#### Exercise aim:
Gather every line below where "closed" appears.
..............................
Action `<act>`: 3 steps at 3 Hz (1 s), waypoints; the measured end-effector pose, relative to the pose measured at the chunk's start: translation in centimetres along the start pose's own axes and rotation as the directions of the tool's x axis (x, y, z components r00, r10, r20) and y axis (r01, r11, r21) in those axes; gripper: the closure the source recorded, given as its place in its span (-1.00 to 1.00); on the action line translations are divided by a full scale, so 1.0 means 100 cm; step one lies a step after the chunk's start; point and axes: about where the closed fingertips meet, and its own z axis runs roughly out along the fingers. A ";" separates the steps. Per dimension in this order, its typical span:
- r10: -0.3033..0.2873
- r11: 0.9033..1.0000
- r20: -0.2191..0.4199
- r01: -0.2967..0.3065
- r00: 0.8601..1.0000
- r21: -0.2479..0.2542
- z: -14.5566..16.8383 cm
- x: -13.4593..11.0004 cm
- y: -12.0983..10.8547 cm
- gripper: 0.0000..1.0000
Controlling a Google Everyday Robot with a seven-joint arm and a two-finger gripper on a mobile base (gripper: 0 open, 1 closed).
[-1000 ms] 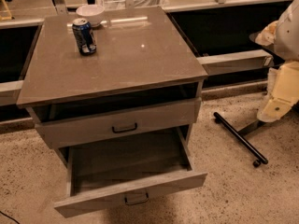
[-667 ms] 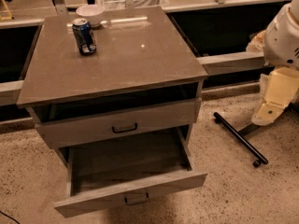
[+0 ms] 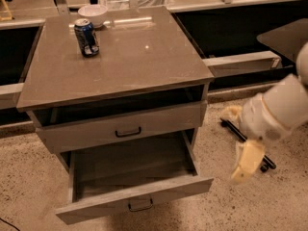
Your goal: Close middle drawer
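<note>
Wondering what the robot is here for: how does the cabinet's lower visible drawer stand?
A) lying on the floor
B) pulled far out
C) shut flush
B: the middle drawer is pulled far out, its inside showing; the gripper hangs off to its right, apart from it.

Readable text: we find none | can [image 3: 86, 37], near the counter's back-left corner: blue label, lettering we cannot make out | gripper [image 3: 246, 161]: low, right of the counter's front-right corner
</note>
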 end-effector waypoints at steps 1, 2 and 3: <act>-0.077 0.993 0.127 0.064 0.989 0.104 0.021 -0.001 0.000 -1.00; -0.131 0.976 0.124 0.106 0.984 0.190 0.014 -0.001 -0.015 -1.00; -0.125 0.981 0.133 0.103 0.983 0.163 0.052 -0.010 -0.021 -1.00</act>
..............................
#### Finished task:
Action `<act>`: 3 steps at 3 Hz (1 s), waypoints; the measured end-effector pose, relative to the pose measured at the chunk's start: translation in centimetres along the start pose's own axes and rotation as the directions of the tool's x axis (x, y, z components r00, r10, r20) and y axis (r01, r11, r21) in those axes; gripper: the closure the source recorded, given as its place in its span (-1.00 to 1.00); on the action line translations are divided by a full scale, so 1.0 means 100 cm; step one lies a step after the chunk's start; point and axes: about where the closed fingertips meet, and its own z axis runs roughly out along the fingers. A ";" separates the steps. Per dimension in this order, its typical span:
Controlling a Google Everyday Robot with a seven-joint arm and a two-finger gripper on a mobile base (gripper: 0 open, 1 closed).

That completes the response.